May 2, 2001-- Intensive research in African-American history and culture, including contributions to important new findings about the Charlottesville area, helped win a prestigious Andrew W. Mellon Fellowship for a graduating University of Virginia literature and history student.

Brandi Hughes of Yorktown, one of 85 exceptionally promising students throughout the country and one of only three at Virginia colleges chosen to receive a 2001 Mellon award, will enter Yale University's interdisciplinary American Studies Ph.D. program in the fall. The highly competitive fellowships, offered by the Andrew W. Mellon Foundation, pay tuition and living costs for the first year of doctoral study.

"Throughout her undergraduate career, she has always been a strong, careful and thoughtful scholar," says William G. Thomas, one of her U.Va. teachers and director of the Virginia Center for Digital History. Hughes' research, and that of other students who work with the center and U.Va.'s Carter G. Woodson Institute for African American Studies, has unearthed new historical information about Central Virginia that is placed on a World Wide Web archive called "Race and Place."

An English and American Studies honors major elected to Phi Beta Kappa, Hughes has been a major contributor for three years to the archive, which focuses on the Jim Crow era of racial segregation in Charlottesville. Drawing on undergraduate and graduate student research into the period from the late 1880s to the mid-20th century, it contains extensive photos, letters, census data, maps, business records, newspaper collections and other material that offer new glimpses of life in a segregated southern community of that era. Several leading U.Va. historians work closely with the project.

Hughes has researched census, land and business records in libraries and courthouses, deciphering handwriting, transcribing documents, printing microfilm and discussing and writing interpretations. Web experts, she and student-colleagues digitize new historical material so it can be searched on the Web by genealogists, historians, students and anyone wanting to learn more about the area’s history. (The Race and Place Web site is at www.vcdh.virginia.edu/afam/raceandplace)

As she spent the last two summers reading early-20th century land records in local courthouses, Hughes says, "it was fascinating to me to see the sheer number of African Americans who owned land and property here." She and other students have brought forth considerable data showing how, despite many obstacles, a strong black middle class, largely overlooked in Charlottesville's history, thrived during the Jim Crow era and contributed hugely to community life. A local black-owned real estate company, the Piedmont Industrial Land Co., was one of the first and largest in Central Virginia. Prominent black entrepreneurs, such as John West, a barber, became major property holders and community figures. Local churches played key roles in helping African Americans "network" together to improve their financial resources.
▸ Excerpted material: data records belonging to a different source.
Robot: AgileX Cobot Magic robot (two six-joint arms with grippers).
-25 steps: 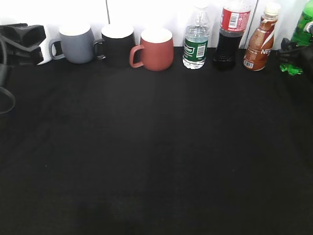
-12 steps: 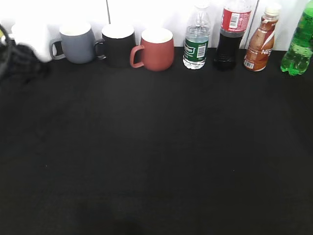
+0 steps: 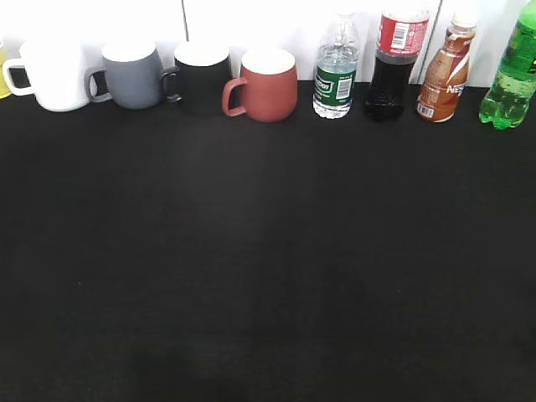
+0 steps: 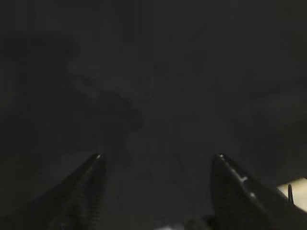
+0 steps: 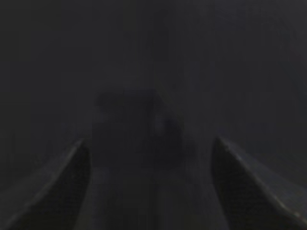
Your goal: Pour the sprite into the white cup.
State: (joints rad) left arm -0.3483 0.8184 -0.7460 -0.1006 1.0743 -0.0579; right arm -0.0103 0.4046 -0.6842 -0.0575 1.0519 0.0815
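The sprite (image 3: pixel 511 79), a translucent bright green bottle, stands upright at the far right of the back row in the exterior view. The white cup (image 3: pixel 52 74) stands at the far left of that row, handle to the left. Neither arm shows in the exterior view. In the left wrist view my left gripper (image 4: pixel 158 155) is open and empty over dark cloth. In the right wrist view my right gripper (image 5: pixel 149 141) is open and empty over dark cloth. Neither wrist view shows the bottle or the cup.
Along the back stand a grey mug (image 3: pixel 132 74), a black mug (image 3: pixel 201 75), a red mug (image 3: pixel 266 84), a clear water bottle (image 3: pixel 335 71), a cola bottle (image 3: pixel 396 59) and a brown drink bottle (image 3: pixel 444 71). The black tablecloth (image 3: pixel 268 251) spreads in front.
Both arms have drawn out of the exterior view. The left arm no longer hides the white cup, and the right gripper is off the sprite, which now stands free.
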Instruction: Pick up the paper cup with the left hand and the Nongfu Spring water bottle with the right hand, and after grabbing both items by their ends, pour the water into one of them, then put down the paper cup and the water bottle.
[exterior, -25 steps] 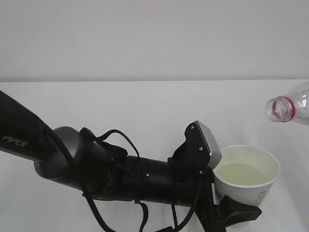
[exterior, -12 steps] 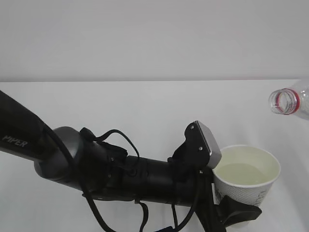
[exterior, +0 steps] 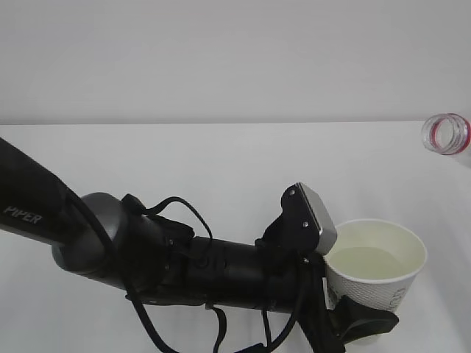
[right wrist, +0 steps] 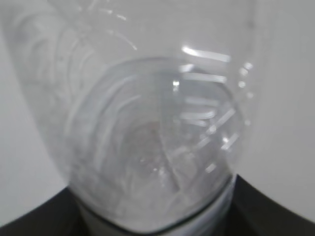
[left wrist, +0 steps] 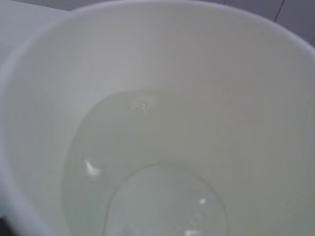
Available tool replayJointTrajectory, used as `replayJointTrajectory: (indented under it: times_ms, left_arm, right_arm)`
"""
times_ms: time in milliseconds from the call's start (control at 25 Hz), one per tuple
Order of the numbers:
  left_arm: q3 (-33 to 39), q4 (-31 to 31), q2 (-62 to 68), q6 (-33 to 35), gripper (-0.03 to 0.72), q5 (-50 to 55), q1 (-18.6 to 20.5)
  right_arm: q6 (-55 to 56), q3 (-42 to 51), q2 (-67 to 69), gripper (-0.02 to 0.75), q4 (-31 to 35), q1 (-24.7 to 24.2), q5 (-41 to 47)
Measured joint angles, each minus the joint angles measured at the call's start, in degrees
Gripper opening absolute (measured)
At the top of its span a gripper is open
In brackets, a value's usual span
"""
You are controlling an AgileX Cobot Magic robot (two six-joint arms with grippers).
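Lower right, the left hand [exterior: 352,323] clasps the paper cup [exterior: 377,273] holding water [exterior: 372,263]; right hand grips the Nongfu Spring water bottle [exterior: 447,133], upper right

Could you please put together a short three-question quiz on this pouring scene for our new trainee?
1. True or false: the paper cup is empty.
2. Which item is in the left end effector? A) a red mug B) the paper cup C) a spoon
3. In the exterior view, at which edge does the mouth of the Nongfu Spring water bottle appear?

Key:
1. False: the water sits in the bottom of the cup.
2. B.
3. The right edge, up and right of the cup and not over its rim.
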Motion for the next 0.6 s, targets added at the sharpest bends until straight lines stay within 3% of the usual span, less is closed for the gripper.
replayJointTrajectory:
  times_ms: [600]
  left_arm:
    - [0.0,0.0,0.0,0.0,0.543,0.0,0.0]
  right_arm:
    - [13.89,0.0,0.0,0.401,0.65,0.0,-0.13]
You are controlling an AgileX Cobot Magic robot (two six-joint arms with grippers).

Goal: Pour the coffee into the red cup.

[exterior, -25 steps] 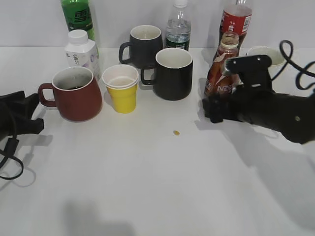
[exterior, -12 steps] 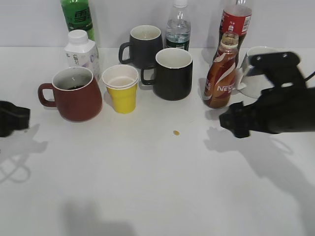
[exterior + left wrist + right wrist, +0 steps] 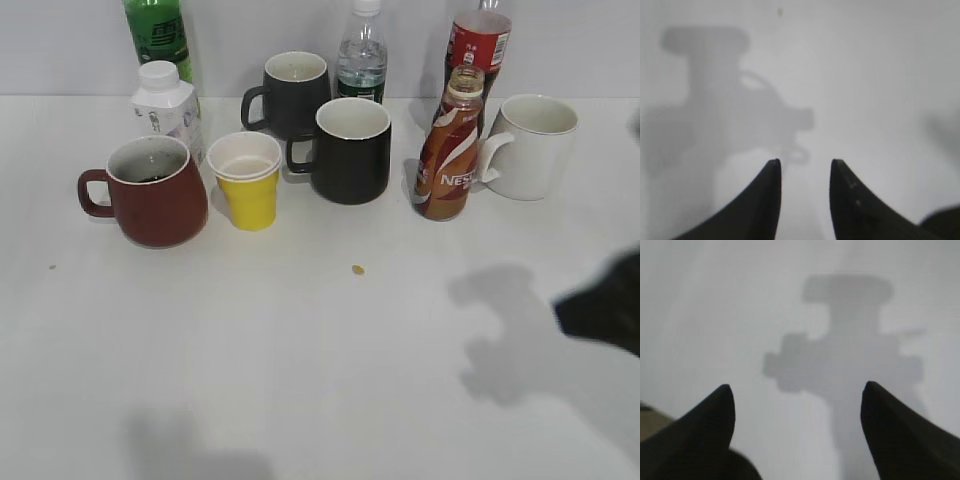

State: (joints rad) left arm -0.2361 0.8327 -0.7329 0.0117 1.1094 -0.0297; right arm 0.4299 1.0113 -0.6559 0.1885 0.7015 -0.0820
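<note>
The red cup [image 3: 152, 198] stands at the left of the table, with a little dark liquid showing inside. The brown coffee bottle [image 3: 447, 150] stands upright and uncapped right of the middle, with nothing holding it. Only a dark part of my right arm [image 3: 603, 312] shows at the right edge of the exterior view, well below and right of the bottle. My right gripper [image 3: 797, 386] is wide open and empty above bare white table. My left gripper [image 3: 804, 162] is open and empty above bare table, and is out of the exterior view.
A yellow paper cup [image 3: 247, 182], two black mugs [image 3: 350, 150] [image 3: 290, 92], a white mug [image 3: 530, 145], a white carton bottle [image 3: 165, 102], and green, water and cola bottles stand at the back. A small crumb [image 3: 358, 269] lies mid-table.
My right arm has drawn away from the coffee bottle to the lower right edge. My left arm has left the exterior view on the left. The bottle stays standing.
</note>
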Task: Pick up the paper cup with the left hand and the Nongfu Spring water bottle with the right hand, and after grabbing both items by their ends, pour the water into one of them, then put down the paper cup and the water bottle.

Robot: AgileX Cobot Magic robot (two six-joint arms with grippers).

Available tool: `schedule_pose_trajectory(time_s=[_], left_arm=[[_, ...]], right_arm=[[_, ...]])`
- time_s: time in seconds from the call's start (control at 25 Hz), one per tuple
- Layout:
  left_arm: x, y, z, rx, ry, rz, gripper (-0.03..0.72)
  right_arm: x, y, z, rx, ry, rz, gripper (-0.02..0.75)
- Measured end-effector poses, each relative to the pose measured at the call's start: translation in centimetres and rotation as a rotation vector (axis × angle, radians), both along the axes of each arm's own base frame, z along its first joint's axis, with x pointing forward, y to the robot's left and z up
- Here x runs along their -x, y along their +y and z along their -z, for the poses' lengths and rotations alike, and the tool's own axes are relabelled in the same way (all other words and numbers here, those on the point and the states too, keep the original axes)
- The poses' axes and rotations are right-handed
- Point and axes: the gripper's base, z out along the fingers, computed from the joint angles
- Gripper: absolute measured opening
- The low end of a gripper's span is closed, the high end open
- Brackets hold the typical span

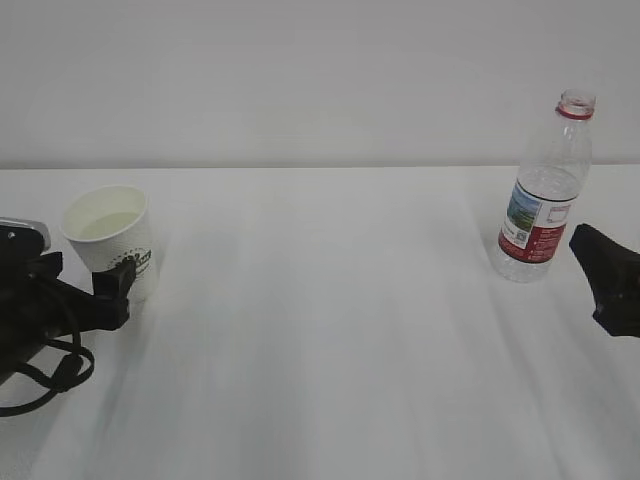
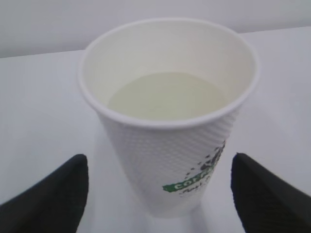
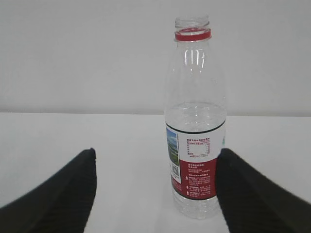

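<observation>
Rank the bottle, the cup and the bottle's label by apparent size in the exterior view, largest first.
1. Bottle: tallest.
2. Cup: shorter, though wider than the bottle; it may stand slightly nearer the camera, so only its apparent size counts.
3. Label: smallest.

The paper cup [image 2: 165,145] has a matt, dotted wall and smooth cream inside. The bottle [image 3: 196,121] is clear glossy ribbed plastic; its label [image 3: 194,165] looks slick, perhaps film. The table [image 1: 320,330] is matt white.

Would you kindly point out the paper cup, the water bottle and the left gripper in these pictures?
paper cup [image 2: 165,160], left wrist view, on its dotted outer wall.
water bottle [image 3: 194,121], right wrist view, on its clear ribbed body above the label.
left gripper [image 2: 158,194], left wrist view, midway between the black fingertips.
</observation>
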Motion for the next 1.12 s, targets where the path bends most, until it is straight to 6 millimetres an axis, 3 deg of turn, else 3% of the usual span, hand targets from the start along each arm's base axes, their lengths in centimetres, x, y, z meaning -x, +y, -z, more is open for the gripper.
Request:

Long before the 1960s, strong civil rights activities were under way locally. And Charlottesville was a "locus" for close connections among the Richmond, Washington, D.C. and Hampton-area black communities of the time, Hughes says. Despite segregation laws, there was more interracial cooperation and collaboration, and less neighborhood segregation than was previously supposed. Such findings "call for a reinterpretation of the Jim Crow South," especially in small cities outside the Deep South, she says.

Hughes’ contributions to humanities research on the Web have been so strong she was selected by faculty members last year to participate in an "E-summit" conference with U.Va. alumni heading major technology companies. Despite her commitment to placing useful information on the Web, she says historical research will always involve the hands-on work of reading and interpreting real documents and oral histories, and much thinking. "The Web is great for sparking interest," she says. "It can lead you to further research."

Like many students, Hughes was unclear about her direction when she arrived at college. She knew she loved to read. "It became facisinating to me to see how history was written and can have many interpretations," she says. Through the mentoring program in the Office of African American Affairs she became interested in American Studies, with its interdisciplinary focus, and the Woodson Institute,

where she was chosen for its "emerging scholars" program. Now, "she is not just emerging any more," says Thomas, the historian who heads the digital research center.

Entering Yale with a Mellon fellowship, Hughes wants to teach. Her wide curiosity includes literature and law as well as history. Her advice to entering undergraduates, whether sure or unsure of directions: "Be flexible in your interests. Stay as open and creative as you can. Be willing to explore."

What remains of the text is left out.